В день воскресника Заварухин, поджидая Маврина, снова перебрал в уме все, что произошло. Те соображения и мысли, которыми он жил последнее время, оказались опрокинутыми. Он вновь путался и терялся, но чувствовал всем существом, что начинается другая жизнь, что вокруг него потеплело.
«Буду учиться!» Эти слова заставляли его непроизвольно улыбаться и снова переживать вину перед товарищами.
Услышав, как переговариваются на улице две женщины, несущие воду, — одна визгливым старушечьим, другая густым певучим голосом, — он вспомнил разговор между солдаткой Петровой и теткой Матреной Филимоновой. Разговор этот он и Тоня услыхали весною, когда кончали восьмой класс.
Был вечер, ребята возвращались с огородов. Они с Тоней присели на лавочку…
«Скажи на милость! — рассуждала Петрова. — Малый-то таштыпаевский бывало норовил в чужом огороде пошарить, а нынче пришел с двумя мальчонками помоложе да все гряды мне и вскопал!»
«Дак ведь, дорогая, — тянула нараспев баба-штейгер, — в комсомольский возраст взошел! И в школе нынче учат людям помогать. Директор Надежда Егоровна крепко на том стоит».
«Разве можно лучше похвалить школу, чем эта старуха? — сказала тогда Тоня. — Слышал: «школа учит людям помогать!»
«Когда я подумаю, что не одна наша школа этому учит, а все, сколько их у нас есть, мне так весело становится, таким гордым я делаюсь, что запеть хочется!» — отозвался Павел.
«Я понимаю… Это как у Маяковского: «Читайте, завидуйте…» Да?»

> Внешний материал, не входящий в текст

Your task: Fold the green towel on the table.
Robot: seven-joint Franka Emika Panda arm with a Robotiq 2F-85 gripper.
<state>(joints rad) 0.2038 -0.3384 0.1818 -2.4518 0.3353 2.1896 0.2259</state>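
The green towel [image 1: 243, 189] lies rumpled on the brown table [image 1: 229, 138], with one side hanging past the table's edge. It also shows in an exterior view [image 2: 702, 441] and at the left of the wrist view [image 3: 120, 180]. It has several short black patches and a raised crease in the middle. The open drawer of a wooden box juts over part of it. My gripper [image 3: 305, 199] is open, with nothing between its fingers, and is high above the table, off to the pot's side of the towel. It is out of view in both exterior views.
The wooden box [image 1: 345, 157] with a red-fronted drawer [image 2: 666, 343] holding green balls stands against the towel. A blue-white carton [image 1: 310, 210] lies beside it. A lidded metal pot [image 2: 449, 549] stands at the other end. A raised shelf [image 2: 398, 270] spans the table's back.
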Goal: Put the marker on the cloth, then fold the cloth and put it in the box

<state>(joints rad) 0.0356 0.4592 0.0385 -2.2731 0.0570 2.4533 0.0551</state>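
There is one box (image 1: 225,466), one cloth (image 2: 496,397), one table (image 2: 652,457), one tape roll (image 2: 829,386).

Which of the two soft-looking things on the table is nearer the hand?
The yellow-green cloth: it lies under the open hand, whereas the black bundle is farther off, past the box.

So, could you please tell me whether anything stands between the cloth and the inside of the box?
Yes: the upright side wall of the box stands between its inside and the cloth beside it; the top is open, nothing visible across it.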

«Да, да! Вот смотрите: я учусь в лучшей школе мира — в школе, которая учит помогать людям, любить друзей, не щадить врагов и… не знаю, как дальше, я ведь стихов не пишу. Там хорошие должны быть слова. Хоть мы с тобой и не поэты, а сочиним когда-нибудь такую песню».
Песню не сочинили, потому что не умели и двух строчек срифмовать, но она звучала в них, и это было главное. Она усиливала радость, когда что-нибудь удавалось, и утешала, когда бывало трудно.
Вот эту-то песню он, видно, забыл, потерял… А если бы помнил, легче бы переносил свою беду. Разве его родная школа, товарищи изменились? Нет, все осталось прежним. Только раньше он сам помогал людям, теперь ему помогут, и эту помощь принять не стыдно, не зазорно…
Он дружески встретил пришедшего Маврина и спросил, почему тот не на воскреснике.
— А я с ночной смены… Выспался, потом все-таки зашел туда, поработал немного.
— Кто из наших там?
— Все, — отвечал Санька: — Андрюша с товарищами, девчата, Антонина Николаевна тоже.
— Ну садись, читай вслух условие задачи…
А на воскреснике продолжалась работа.